** Recorded data follows **
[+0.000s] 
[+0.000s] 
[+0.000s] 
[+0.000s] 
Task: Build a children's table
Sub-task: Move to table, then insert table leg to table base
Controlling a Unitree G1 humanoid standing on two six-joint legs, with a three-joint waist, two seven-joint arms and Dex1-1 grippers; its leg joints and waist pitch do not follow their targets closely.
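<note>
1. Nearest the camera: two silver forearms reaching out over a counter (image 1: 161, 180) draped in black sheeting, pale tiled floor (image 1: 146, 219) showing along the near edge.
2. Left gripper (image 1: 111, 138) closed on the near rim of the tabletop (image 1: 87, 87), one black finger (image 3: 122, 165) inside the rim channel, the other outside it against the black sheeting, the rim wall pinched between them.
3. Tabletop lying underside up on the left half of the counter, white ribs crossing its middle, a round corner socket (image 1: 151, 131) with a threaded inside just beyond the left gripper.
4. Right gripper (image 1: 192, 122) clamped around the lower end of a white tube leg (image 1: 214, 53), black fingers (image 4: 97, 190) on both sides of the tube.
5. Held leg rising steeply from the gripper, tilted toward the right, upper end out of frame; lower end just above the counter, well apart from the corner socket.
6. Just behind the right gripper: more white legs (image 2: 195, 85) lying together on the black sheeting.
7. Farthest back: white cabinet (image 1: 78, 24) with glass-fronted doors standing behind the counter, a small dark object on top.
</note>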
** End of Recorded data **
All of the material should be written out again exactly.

[+0.000s] 
[+0.000s] 
[+0.000s] 
[+0.000s] 
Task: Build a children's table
Sub-task: Move to table, then insert table leg to table base
Controlling a Unitree G1 humanoid standing on two six-joint legs, with a three-joint waist, two seven-joint arms and Dex1-1 grippers; its leg joints and waist pitch do not follow their targets closely.
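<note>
1. Nearest the camera: two silver forearms reaching out over a counter (image 1: 161, 180) draped in black sheeting, pale tiled floor (image 1: 146, 219) showing along the near edge.
2. Left gripper (image 1: 111, 138) closed on the near rim of the tabletop (image 1: 87, 87), one black finger (image 3: 122, 165) inside the rim channel, the other outside it against the black sheeting, the rim wall pinched between them.
3. Tabletop lying underside up on the left half of the counter, white ribs crossing its middle, a round corner socket (image 1: 151, 131) with a threaded inside just beyond the left gripper.
4. Right gripper (image 1: 192, 122) clamped around the lower end of a white tube leg (image 1: 214, 53), black fingers (image 4: 97, 190) on both sides of the tube.
5. Held leg rising steeply from the gripper, tilted toward the right, upper end out of frame; lower end just above the counter, well apart from the corner socket.
6. Just behind the right gripper: more white legs (image 2: 195, 85) lying together on the black sheeting.
7. Farthest back: white cabinet (image 1: 78, 24) with glass-fronted doors standing behind the counter, a small dark object on top.
</note>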

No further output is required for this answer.